Hay triunfos que pertenecen a una persona y otros a una organización, pero existen victorias que son demasiado grandes para caber en el bolsillo de un dirigente o en la oficina de una casa política. La votación obtenida por Abelardo de la Espriella en Sucre pertenece a esa última categoría, porque es una victoria de la gente.

Por eso resulta preocupante que, apenas conocido el resultado electoral, hayan comenzado los intentos por adjudicarse un mérito que nunca les perteneció, como si la voluntad de miles de sucreños pudiera reclamarse con una declaración, una fotografía o un cálculo político de última hora.

Quienes caminaron esta campaña saben que la historia fue otra. Fueron meses de recorrer municipios, visitar corregimientos, tocar puertas y escuchar a la gente. Hubo voluntarios que nunca pidieron nada a cambio, jóvenes que convencieron con argumentos, familias enteras que decidieron creer en un proyecto distinto. Esa fuerza no nació de una estructura tradicional, nació de la convicción.

Y quizá esa sea la mayor enseñanza de esta elección. En Sucre empezó a romperse una vieja costumbre política, la de creer que los ciudadanos pertenecen a una casa política y que sus votos pueden reclamarse como si fueran una herencia. Durante años algunos confundieron liderazgo con propiedad, hasta que las urnas demostraron que el voto solo le pertenece a quien lo deposita.
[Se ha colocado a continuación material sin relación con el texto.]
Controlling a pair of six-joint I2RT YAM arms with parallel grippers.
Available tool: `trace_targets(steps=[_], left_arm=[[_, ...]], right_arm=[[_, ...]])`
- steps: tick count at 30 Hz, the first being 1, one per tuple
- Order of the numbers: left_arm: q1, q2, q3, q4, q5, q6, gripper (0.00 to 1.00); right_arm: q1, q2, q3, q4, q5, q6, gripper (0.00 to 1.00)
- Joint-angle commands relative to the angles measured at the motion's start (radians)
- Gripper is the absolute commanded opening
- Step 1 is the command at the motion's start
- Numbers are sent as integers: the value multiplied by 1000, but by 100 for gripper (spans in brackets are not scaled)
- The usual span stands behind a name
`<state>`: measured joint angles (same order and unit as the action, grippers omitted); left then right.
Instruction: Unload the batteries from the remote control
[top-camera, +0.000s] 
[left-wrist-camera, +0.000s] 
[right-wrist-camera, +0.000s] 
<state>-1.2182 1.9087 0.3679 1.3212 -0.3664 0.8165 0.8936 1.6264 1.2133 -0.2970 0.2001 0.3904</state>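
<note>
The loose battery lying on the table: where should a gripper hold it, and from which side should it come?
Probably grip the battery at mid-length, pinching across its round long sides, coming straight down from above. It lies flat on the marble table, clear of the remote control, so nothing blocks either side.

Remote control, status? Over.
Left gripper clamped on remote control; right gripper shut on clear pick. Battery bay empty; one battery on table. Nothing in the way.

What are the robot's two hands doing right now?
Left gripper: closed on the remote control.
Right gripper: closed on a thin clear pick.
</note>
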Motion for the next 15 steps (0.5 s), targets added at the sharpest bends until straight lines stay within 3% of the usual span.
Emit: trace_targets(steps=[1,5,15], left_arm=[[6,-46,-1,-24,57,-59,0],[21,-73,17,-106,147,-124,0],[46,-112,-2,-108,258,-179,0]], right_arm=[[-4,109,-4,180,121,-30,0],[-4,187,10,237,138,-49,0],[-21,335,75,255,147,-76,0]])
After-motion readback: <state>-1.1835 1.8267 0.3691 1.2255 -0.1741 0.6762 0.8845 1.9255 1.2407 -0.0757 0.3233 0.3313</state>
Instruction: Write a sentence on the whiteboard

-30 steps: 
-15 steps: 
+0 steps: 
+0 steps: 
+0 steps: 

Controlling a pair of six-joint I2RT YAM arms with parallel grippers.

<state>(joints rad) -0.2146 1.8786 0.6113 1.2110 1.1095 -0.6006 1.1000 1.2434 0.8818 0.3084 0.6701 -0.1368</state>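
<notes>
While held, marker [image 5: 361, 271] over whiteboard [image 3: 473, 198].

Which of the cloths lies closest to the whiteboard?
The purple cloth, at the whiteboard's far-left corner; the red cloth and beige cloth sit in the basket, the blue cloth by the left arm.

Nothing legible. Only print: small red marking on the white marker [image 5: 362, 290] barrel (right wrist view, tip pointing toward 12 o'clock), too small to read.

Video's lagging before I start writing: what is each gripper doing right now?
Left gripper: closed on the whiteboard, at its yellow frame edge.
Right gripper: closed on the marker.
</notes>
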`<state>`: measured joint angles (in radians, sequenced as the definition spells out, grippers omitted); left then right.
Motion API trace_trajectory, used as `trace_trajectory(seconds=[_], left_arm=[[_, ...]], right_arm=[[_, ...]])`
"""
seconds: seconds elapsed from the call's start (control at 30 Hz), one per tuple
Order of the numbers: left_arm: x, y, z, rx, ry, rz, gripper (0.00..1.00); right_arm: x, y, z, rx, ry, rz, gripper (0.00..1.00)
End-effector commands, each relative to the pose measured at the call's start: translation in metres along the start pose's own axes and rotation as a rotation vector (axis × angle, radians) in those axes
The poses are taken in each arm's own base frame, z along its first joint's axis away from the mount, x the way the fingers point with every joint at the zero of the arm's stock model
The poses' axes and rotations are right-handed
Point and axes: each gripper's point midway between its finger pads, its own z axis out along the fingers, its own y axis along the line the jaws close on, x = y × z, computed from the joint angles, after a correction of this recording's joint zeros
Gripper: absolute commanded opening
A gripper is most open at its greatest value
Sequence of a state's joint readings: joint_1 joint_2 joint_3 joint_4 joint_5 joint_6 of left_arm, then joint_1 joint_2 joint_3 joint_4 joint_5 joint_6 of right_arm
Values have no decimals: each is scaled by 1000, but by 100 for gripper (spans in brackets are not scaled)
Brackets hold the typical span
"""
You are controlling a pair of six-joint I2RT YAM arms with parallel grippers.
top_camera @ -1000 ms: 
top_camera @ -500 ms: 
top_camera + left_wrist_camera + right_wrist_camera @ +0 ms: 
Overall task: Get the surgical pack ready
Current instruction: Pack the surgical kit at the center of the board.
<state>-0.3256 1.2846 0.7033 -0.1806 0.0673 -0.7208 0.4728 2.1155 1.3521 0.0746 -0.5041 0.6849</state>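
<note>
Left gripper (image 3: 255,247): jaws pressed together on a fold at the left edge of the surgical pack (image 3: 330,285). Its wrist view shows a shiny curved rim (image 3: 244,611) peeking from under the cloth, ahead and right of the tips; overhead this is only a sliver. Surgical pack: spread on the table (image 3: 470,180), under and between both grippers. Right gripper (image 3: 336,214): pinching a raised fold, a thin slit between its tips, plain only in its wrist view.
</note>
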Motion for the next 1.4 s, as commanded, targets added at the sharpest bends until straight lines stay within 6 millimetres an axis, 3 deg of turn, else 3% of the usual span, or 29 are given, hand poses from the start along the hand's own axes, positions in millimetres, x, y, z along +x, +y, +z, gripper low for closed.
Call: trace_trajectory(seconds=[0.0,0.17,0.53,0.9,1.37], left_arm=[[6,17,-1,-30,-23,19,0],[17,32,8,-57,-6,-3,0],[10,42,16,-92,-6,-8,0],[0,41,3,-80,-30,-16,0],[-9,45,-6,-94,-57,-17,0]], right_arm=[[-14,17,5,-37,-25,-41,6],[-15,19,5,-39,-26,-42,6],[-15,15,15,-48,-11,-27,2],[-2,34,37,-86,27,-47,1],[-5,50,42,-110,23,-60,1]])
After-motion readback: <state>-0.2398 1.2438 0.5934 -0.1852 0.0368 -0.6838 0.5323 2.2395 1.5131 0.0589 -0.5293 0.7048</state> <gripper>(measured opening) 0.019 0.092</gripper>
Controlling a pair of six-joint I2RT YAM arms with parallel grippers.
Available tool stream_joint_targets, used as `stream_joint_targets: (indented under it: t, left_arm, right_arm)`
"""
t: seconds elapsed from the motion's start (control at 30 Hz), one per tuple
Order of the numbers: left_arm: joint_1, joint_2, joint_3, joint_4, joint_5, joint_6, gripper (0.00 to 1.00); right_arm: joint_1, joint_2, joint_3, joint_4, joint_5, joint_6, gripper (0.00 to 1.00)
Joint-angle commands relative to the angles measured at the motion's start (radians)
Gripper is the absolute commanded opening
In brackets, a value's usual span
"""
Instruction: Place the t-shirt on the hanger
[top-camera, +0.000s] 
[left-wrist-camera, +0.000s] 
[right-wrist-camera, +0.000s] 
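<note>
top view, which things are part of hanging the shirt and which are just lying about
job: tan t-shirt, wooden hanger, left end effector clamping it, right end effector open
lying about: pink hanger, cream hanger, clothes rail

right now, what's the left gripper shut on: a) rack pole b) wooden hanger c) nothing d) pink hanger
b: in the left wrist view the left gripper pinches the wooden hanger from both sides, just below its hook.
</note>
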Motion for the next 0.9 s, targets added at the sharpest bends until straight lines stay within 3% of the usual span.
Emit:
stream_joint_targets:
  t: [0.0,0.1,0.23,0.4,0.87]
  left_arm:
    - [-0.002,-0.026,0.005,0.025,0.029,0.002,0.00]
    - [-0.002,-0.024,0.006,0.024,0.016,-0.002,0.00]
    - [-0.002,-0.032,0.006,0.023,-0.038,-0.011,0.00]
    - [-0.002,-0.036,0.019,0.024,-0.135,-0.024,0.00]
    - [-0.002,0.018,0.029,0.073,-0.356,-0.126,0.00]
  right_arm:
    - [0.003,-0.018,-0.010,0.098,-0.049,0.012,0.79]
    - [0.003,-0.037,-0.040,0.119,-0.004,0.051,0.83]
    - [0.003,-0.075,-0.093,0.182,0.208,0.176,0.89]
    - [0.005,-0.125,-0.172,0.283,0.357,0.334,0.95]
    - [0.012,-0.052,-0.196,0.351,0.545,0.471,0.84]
El elector sucreño entendió que su voto no tiene dueño, que no es un favor ni una obligación, sino una decisión libre. Esa conciencia ciudadana es la verdadera derrota de las viejas formas de hacer política, porque quienes durante años creyeron poder señalar a una persona y decir “ese voto es mío”, descubrieron que la voluntad popular no admite propietarios.

Reducir este resultado a la influencia de determinadas estructuras políticas es desconocer la inteligencia de la gente. Esta elección demostró que los ciudadanos piensan, comparan, deciden y también son capaces de romper con las lealtades heredadas cuando encuentran un proyecto que los representa.

Por eso la campaña de Abelardo no representa una segunda oportunidad para los de siempre, representa la primera oportunidad para los nunca. Para quienes jamás sintieron que alguien los interpretaba, para quienes entendieron que la política también puede construirse desde la convicción y no desde la dependencia.

El verdadero protagonista de esta historia fue el vendedor ambulante que habló de la campaña con sus clientes, la madre que convenció a su familia, el campesino que recorrió kilómetros para votar, el estudiante que defendió sus ideas y el comerciante que decidió sostener sus convicciones. Ellos hicieron posible esta victoria.

Cuando esta elección sea recordada con la serenidad que da el tiempo, quedará claro que en Sucre no ganó una casa política, ganó una ciudadanía que decidió ejercer su libertad.

Nadie en su sano juicio podría creer que la voluntad de miles de ciudadanos cabe en el ego de unos pocos. Ese triunfo tiene un solo dueño: la convicción de un pueblo que decidió votar en libertad.